Copy out exactly the line that contains "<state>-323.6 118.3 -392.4" and all lines following it to the end of the data.

EXERCISE DATA START

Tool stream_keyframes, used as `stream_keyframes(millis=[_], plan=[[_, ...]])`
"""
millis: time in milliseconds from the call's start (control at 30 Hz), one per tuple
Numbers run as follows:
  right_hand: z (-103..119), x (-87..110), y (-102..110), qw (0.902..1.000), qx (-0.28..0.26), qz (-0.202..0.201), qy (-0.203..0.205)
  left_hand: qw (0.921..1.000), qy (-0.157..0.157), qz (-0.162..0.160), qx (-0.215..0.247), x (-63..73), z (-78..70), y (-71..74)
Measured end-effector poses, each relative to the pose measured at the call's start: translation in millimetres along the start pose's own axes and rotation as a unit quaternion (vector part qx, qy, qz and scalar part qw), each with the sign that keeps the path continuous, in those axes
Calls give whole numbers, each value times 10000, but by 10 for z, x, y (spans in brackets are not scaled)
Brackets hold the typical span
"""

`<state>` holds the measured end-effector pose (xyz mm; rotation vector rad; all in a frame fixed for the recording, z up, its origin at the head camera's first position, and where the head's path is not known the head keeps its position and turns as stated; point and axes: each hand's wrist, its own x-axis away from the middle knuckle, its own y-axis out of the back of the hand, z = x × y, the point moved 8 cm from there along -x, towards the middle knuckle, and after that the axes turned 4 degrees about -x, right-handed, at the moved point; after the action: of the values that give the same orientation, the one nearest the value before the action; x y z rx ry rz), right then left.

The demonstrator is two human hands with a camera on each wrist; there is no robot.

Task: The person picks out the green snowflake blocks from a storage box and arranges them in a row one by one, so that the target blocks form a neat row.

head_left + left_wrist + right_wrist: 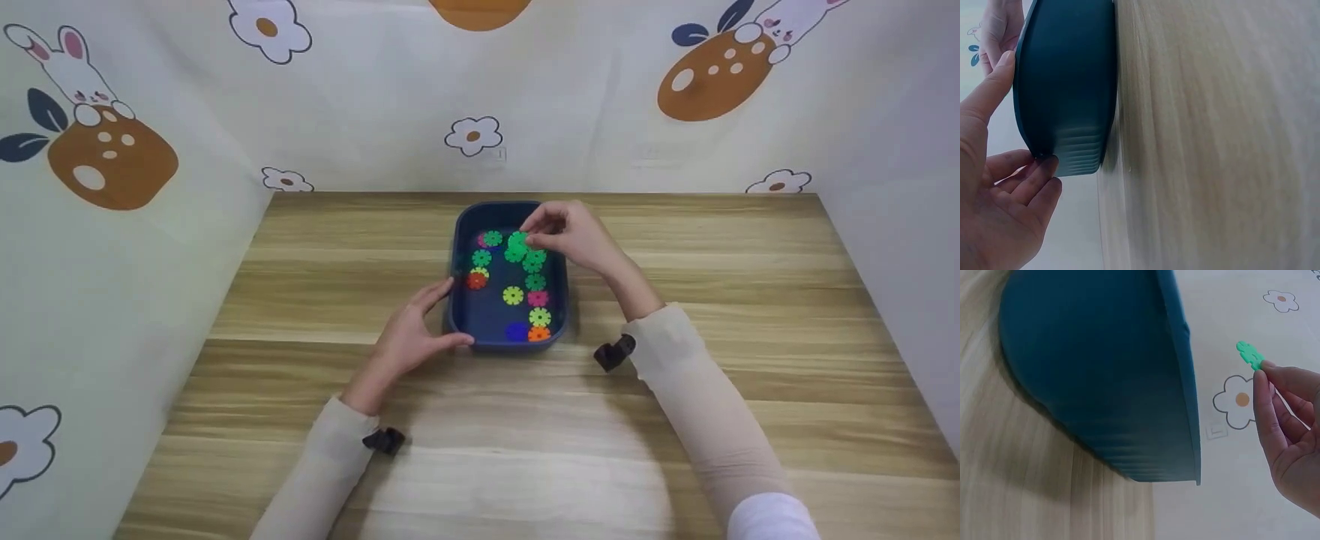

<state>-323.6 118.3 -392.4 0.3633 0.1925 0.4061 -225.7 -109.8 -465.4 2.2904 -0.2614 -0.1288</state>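
A dark blue plastic tray [495, 346] with raised walls stands on the table, and several notched snowflake discs lie inside it. My left hand [409, 334] holds the tray at its near left corner, thumb on the near rim and bent fingers against the left side, as the left wrist view shows. Over the far right part of the tray, my right hand [574, 234] pinches a green snowflake disc [1249, 355] between thumb and index finger, above the rim. Below that hand lie more green discs [533, 262]. A yellow disc [513, 295] lies near the middle.
An orange disc [538, 334] and a blue disc [517, 331] lie at the tray's near end. A red disc [477, 280] is by its left wall. The wood-grain table [337, 262] meets a patterned cloth backdrop [375, 97] behind the tray.
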Motion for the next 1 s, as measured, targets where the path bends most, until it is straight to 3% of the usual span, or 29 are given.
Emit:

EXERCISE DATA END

EXERCISE RESULT:
<state>-323.6 118.3 -392.4 0.3633 0.1925 0.4061 -225.7 -109.8 -465.4 2.2904 -0.2614 -0.1288</state>
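A dark blue plastic tray [495, 346] with raised walls stands on the table, and several notched snowflake discs lie inside it. My left hand [409, 334] holds the tray at its near left corner, thumb on the near rim and bent fingers against the left side, as the left wrist view shows. Over the far right part of the tray, my right hand [574, 234] pinches a green snowflake disc [1249, 355] between thumb and index finger, above the rim. Below that hand lie more green discs [533, 262]. A yellow disc [513, 295] lies near the middle.
An orange disc [538, 334] and a blue disc [517, 331] lie at the tray's near end. A red disc [477, 280] is by its left wall. The wood-grain table [337, 262] meets a patterned cloth backdrop [375, 97] behind the tray.
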Motion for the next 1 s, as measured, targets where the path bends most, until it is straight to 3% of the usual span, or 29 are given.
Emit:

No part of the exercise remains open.